5 Best Cancer Stocks to Buy Now

4. Bristol-Myers Squibb Company (NYSE:BMY)

Number of Hedge Fund holders: 69

Bristol-Myers Squibb Company (NYSE:BMY) is one of the world’s largest pharmaceutical companies. The company manufactures drugs and biologics for diseases such as cancer, HIV, cardiovascular disease, diabetes, hepatitis, rheumatoid arthritis, and psychiatric disorders.

Bristol-Myers Squibb Company (NYSE:BMY) is constantly upping its game in the cancer division. On August 18, the company announced the acquisition of Turning Point Therapeutics in an all-cash transaction of $76 per share at a 122% premium. The acquisition was primarily focused on boosting its cancer-fighting drugs, especially with Turning Point’s repotrectinib.

In March, Bristol-Myers Squibb Company (NYSE:BMY) announced that FDA approved its first drug in a new class of cancer immunotherapies as an initial treatment for advanced melanoma.
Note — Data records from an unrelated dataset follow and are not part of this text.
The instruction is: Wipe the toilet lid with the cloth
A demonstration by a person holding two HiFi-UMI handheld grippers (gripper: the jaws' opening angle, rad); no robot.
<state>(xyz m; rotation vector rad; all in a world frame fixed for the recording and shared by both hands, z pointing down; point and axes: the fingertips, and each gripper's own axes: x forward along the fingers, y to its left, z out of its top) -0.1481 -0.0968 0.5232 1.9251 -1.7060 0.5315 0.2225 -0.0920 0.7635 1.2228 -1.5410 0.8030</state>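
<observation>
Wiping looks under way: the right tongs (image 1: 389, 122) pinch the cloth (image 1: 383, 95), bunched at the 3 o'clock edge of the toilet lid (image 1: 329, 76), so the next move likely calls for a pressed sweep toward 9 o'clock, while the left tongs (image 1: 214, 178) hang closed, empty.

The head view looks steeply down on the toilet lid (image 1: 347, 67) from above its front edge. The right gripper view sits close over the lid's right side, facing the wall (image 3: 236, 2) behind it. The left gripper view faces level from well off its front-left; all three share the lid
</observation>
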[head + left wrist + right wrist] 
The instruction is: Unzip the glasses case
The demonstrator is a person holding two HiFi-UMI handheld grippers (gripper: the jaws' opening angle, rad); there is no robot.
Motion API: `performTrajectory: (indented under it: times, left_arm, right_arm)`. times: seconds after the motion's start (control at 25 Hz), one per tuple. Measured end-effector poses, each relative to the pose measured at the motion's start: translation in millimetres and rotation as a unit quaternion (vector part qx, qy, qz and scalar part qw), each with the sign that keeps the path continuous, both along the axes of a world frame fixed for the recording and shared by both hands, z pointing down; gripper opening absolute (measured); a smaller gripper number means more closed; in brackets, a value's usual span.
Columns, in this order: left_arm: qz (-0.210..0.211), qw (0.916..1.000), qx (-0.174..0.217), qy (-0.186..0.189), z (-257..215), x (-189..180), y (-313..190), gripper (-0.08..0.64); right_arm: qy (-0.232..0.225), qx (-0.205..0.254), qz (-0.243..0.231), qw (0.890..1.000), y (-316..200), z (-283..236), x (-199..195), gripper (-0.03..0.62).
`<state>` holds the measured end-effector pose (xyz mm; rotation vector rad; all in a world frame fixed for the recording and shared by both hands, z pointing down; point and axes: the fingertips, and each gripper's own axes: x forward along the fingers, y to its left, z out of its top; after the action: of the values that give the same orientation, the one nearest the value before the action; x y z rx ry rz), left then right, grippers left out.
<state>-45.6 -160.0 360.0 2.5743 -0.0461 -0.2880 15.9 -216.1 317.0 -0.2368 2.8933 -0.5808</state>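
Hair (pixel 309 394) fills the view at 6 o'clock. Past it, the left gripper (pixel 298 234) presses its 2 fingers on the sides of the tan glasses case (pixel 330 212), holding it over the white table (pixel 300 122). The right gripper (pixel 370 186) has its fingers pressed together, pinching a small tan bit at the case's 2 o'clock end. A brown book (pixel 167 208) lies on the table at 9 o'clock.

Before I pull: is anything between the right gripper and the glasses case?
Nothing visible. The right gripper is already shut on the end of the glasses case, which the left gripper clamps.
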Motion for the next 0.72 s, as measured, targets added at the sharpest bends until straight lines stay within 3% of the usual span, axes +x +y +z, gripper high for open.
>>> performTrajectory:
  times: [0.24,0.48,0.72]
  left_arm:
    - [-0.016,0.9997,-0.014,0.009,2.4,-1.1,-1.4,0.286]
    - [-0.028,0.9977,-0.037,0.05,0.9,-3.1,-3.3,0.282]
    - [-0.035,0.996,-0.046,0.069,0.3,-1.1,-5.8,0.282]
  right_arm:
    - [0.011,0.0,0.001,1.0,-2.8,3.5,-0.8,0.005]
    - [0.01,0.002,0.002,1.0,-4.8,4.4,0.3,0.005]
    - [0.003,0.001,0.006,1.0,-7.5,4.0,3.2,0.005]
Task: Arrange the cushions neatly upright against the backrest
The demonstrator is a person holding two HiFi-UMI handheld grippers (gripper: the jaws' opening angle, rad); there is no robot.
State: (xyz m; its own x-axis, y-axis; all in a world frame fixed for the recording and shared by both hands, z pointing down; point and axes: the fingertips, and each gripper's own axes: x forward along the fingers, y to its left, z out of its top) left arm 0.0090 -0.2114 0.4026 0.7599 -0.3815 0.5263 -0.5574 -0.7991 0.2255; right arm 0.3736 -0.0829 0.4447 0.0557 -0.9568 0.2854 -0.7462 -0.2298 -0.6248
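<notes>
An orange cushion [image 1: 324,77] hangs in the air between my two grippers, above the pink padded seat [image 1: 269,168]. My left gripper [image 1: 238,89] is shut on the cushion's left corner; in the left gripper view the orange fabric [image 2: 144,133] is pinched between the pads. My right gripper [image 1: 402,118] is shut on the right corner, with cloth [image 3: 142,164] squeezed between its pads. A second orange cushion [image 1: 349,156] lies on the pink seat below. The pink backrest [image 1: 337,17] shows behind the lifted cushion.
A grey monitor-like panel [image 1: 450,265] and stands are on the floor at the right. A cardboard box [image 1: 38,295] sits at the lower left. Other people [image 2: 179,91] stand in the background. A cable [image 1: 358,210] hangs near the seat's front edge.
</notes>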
According to the company, the treatment is expected to generate $4 billion in annual revenues for the company. 

On September 12, BMO Capital analyst Evan Seigerman maintained an Outperform rating on Bristol-Myers Squibb Company (NYSE:BMY) and raised the price target to $94 from $92. 

Here is what Baron Funds had to say about Bristol-Myers Squibb Company (NYSE:BMY) in its Q2 2022 investor letter:

“We established a position in Bristol-Myers Squibb Company, a global biopharmaceutical company focused on discovering, developing, and selling medicines for patients in the therapeutic areas of oncology, immunology, cardiovascular, and neurology. The stock trades at a low valuation relative to its current earnings because the company faces 

loss of exclusivity on several key drugs over the next eight years, including Revlimid, Eliquis, and Opdivo.

At the same time, Bristol-Myers has multiple new products in the early stages of launch (e.g., Opdualag, Camzyos, Breyanzi, and Reblozyl), a robust new product pipeline (e.g., Deucravacitinib, Milvexian, and CELMoD agents), and a strong balance sheet combined with strong free cash flow generation that the company can use for acquisitions. Management believes these growth drivers can more than offset the loss of exclusivity and drive revenue growth through the end of the decade. Given the company’s low valuation, if the company can execute, we think there is substantial upside in the stock.”